Open Tanghui2000 opened 7 months ago

Tanghui2000 commented 7 months ago

Hello, thank you for your work, which is enlightening to me. I have some questions to consult. I tried to train grayscale images and color images as a set of "examples", so as to achieve image coloring. However, the generated images are very different from the original ones. Why does this happen? How to ensure consistency with the original image?

Zhendong-Wang commented 7 months ago

The consistency is maintained because the model is also given the query image as the inputs. As we show in the Figure 3. The training also depends on the dataset, you input and output image pairs should be consistent.

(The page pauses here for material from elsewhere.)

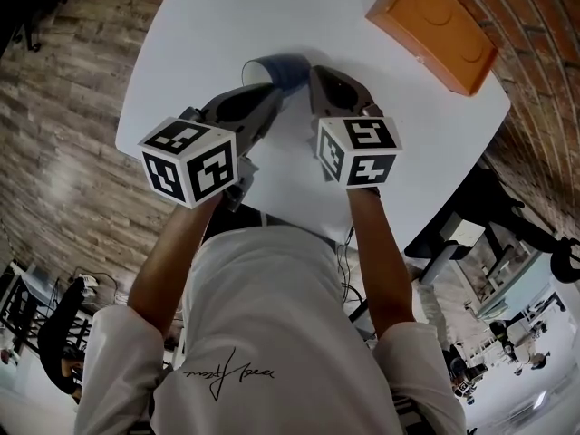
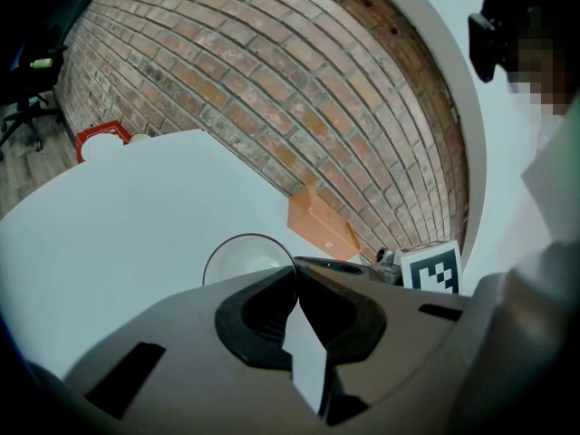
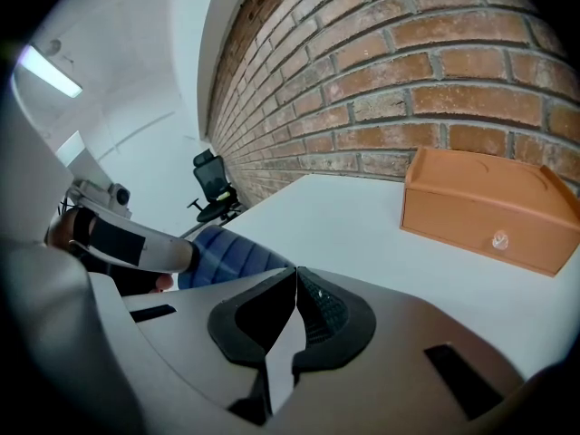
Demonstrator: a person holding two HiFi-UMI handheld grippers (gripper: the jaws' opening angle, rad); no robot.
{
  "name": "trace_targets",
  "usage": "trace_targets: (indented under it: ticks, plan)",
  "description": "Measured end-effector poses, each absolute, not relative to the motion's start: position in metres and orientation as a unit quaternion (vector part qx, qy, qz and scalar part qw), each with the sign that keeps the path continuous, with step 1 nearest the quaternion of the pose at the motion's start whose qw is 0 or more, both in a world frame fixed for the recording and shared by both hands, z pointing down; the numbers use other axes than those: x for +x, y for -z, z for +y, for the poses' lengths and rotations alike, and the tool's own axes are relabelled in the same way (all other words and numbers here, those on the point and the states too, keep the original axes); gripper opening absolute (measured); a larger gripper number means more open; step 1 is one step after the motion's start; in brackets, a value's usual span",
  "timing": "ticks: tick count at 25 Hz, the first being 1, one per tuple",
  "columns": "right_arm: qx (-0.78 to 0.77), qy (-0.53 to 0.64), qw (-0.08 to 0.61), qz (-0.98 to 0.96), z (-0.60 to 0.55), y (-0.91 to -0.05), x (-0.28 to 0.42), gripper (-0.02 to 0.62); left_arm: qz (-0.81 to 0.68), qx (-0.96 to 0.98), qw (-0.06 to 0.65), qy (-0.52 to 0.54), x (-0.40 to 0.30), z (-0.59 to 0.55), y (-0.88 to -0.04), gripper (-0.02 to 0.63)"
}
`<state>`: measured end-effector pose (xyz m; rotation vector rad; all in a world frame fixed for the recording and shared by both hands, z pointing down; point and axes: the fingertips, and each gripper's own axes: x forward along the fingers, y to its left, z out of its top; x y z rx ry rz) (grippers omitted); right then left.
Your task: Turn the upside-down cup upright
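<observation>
No word or number can be read: the cursive print on the person's white shirt point(image 1: 272, 288) is illegible, and the marker cubes point(image 1: 188, 161) point(image 1: 358, 150) bear only black-and-white square patterns.

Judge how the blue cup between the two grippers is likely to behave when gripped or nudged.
The blue cup looks ribbed outside, so probably grips better than smooth plastic. Its rim looks thin, so it is likely light and squashable. Round and seemingly tipped sideways, it may roll on the white table if nudged.
</observation>
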<state>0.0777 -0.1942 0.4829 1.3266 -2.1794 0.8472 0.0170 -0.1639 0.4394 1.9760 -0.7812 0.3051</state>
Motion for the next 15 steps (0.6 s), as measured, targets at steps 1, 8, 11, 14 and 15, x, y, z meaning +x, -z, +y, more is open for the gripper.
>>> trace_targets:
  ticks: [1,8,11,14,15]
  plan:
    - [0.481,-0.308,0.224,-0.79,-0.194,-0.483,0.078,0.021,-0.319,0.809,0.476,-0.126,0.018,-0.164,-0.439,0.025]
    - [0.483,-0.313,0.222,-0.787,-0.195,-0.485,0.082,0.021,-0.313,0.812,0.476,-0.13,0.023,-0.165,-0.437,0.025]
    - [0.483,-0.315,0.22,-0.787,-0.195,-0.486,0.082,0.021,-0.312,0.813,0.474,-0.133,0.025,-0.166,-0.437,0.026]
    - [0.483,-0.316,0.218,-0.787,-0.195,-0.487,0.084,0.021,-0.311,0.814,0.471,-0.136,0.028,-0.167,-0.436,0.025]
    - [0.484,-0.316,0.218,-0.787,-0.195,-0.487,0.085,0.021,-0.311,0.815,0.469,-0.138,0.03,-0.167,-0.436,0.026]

Tanghui2000 commented 7 months ago

The consistency is maintained because the model is also given the query image as the inputs. As we show in the Figure 3. The training also depends on the dataset, you input and output image pairs should be consistent.

Thank you for helping me. It is now possible to keep the input consistent with the content of the generated image. But the resulting image's contrast and saturation seem to have changed, making it seem more noisy than the original, which bothers me. I'm using the coco dataset. Some of the images in the coco dataset are noisy. Is this misleading? Or is it something else? 屏幕截图 2023-11-29 091525

Zhendong-Wang commented 7 months ago

Yes, here I think image quality is important for finetuning. If the dataset is noisy, you may need longer training to converge and may converge to worse results.